Ces méthodes  pouvaient séduire la partie populiste de son électorat. Il est toujours tentant de faire porter la responsabilité des faiblesses d’un pays sur l’héritage laissé par les dirigeants précédents ou sur le comportement des pays concurrents. Mais ce discours n’a convaincu ni les entreprises américaines, ni les consommateurs. Il y a longtemps que les premières avaient construit leurs chaînes d’approvisionnement avec une part importante de la valeur ajoutée en Chine. Elles n’allaient pas renoncer du jour au lendemain à ces pratiques. Quant aux consommateurs, ils n’avaient pas toujours le choix et quand ils l’avaient, ils n’ont tenu aucun compte des propos de leur président.

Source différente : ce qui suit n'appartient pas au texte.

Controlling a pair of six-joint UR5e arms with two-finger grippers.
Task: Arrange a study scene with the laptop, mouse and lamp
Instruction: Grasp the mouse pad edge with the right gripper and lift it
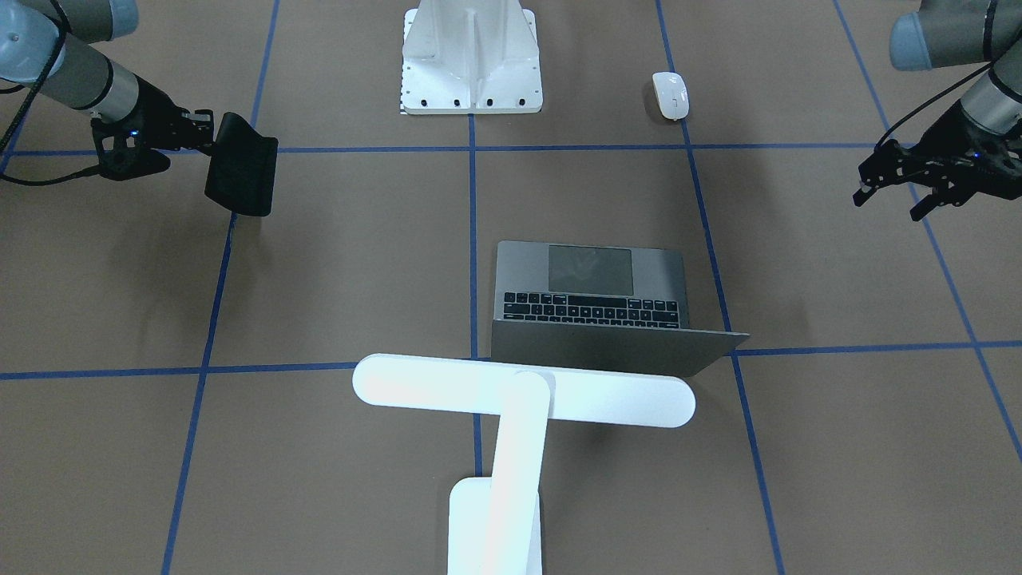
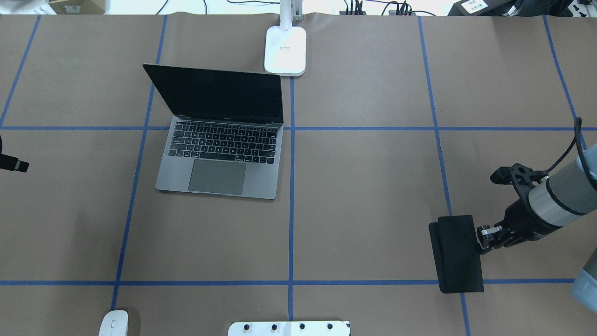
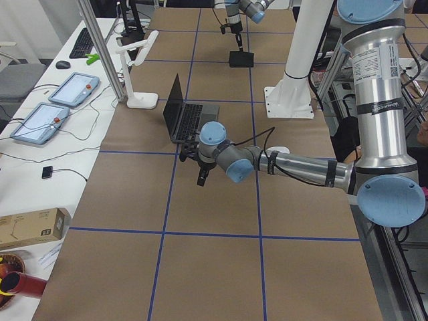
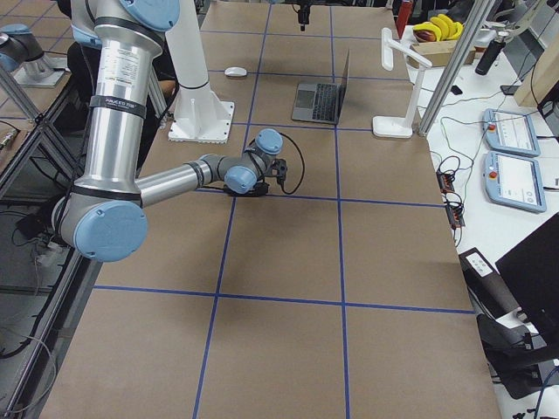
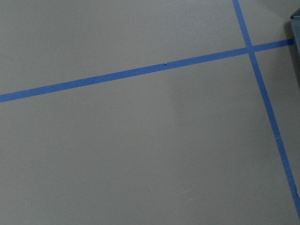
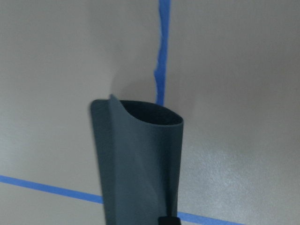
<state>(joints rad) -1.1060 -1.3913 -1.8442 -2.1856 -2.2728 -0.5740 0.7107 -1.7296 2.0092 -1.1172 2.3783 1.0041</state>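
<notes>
The laptop [image 2: 219,154] stands open on the table, left of centre; it also shows in the front view [image 1: 591,295]. The white lamp [image 1: 519,399] stands behind it, its base [image 2: 285,50] at the table's far edge. The white mouse [image 1: 669,95] lies near the robot's side, by the front-left edge in the overhead view [image 2: 114,323]. My right gripper [image 2: 482,237] is shut on the edge of a black mat [image 2: 454,254], which hangs curled above the table in the right wrist view [image 6: 140,159]. My left gripper [image 1: 886,201] is open and empty, well left of the laptop.
A white ribbed pedestal [image 1: 471,60] with bolt holes stands at the robot's side, mid-table. Blue tape lines [image 5: 140,72] divide the brown table cover into squares. The left wrist view shows only bare cover and a laptop corner [image 5: 296,23].
</notes>
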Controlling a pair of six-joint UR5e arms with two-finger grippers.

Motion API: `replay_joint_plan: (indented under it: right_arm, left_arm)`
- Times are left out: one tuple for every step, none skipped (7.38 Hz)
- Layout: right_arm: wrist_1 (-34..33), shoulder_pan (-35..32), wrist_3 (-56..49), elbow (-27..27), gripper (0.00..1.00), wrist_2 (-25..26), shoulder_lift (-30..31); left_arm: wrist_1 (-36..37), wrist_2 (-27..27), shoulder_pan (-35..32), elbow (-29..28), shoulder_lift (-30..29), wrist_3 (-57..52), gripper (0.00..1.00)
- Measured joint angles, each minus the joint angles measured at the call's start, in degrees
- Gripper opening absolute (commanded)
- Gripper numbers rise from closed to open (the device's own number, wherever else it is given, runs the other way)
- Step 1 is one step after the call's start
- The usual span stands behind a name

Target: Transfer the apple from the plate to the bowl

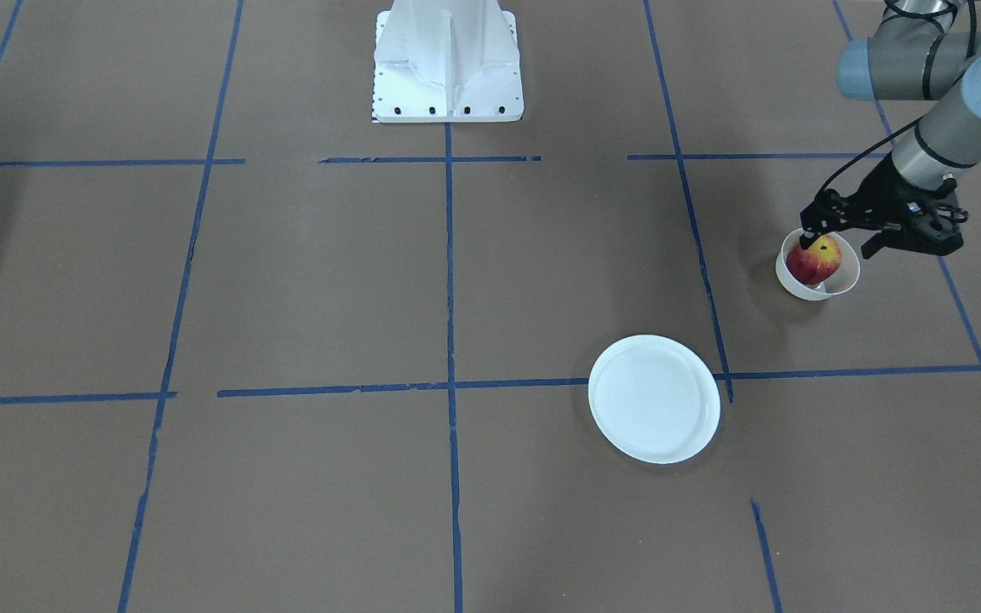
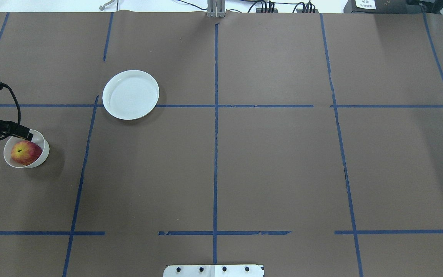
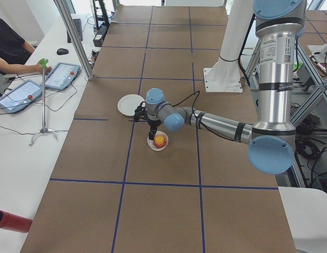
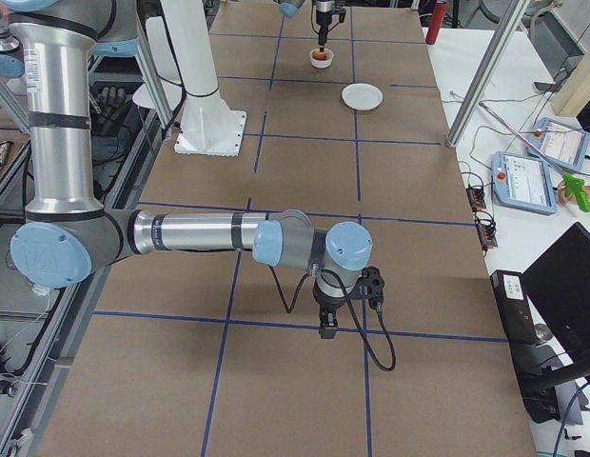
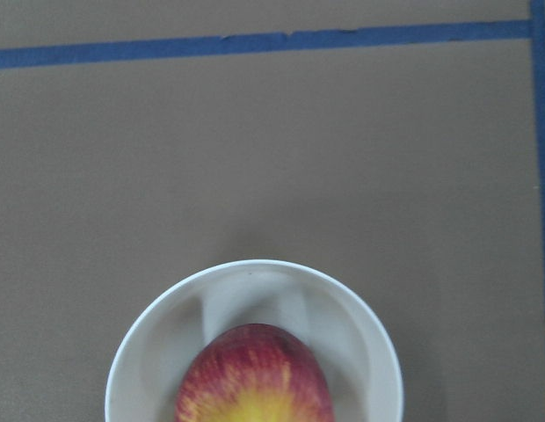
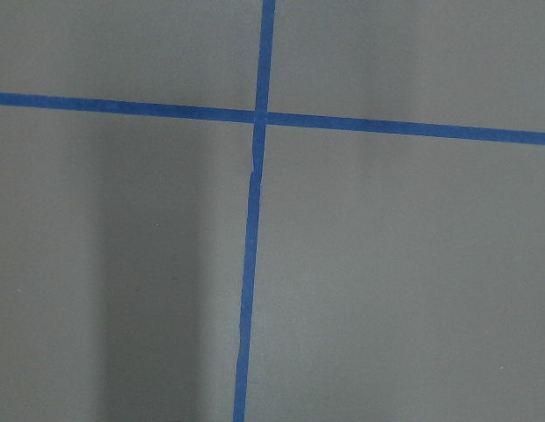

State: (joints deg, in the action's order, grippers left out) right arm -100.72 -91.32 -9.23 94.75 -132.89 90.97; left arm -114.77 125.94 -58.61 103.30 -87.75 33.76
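brown bench (image 1: 286, 298): apple (image 1: 814, 260) in bowl (image 1: 841, 284), frame right, w/ left end effector (image 1: 838, 242) wide above it. right end effector (image 4: 328, 330): can't tell.

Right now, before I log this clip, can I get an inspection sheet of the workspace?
Surface: brown table with blue tape grid.
Job's things: apple sits in bowl; plate bare.
Clutter: nothing seen.
Grippers: left pincer open over the bowl; right pincer over the table, state unclear.
Cables: black cable loops behind left pincer.
Surroundings: operator at side desk with pendants.
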Motion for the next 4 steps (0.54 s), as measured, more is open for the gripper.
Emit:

La nouvelle administration qui entre en fonction la semaine prochaine ne va pas procéder à un revirement à 180° dans ses relations avec la Chine. Mais il est très vraisemblable qu’elle ne poursuivra pas la politique agressive de ses prédécesseurs. Le changement va d’abord porter sur la politique économique. Joe Biden va mettre en œuvre une politique massive de relance de la demande : augmentation du salaire minimum fédéral, qui sera presque doublé en passant à 15$, distribution de chèques de 1400$ aux personnes ayant de faibles revenus, financement par l’Etat du chômage, aides aux universités et aux étudiants. Finalement, la philosophie économique qui l’inspire n’est pas très différente de ce qui fut pratiqué en France en 1981 ! Mais les conséquences sur le commerce extérieur seront bien plus marquées et le déficit extérieur, tout comme l’endettement public, ont de fortes chances de s’accroître encore, pour le grand bénéfice des exportations chinoises puisque rien n’a été fait depuis cinq ans, à supposer que cela ait été possible et sauf pour certaines activités dans l’industrie automobile basées au Mexique, pour chercher à relocaliser sur le territoire américain.

Ce changement de politique économique dont la Chine profitera ne va certainement pas inciter Pékin à relancer le débat et provoquer de nouvelles tensions. De son côté le nouveau président américain ne va pas inscrire son action dans la continuité de celle son prédécesseur tant celui-ci, surtout après son comportement durant la période de transition, est discrédité. Cela s’appliquera aux relations internationales et notamment à celles avec la Chine. C’est pourquoi une trêve entre les deux pays, même si les discussions se poursuivent et donnent parfois lieu à des désaccords, est l’hypothèse la plus vraisemblable.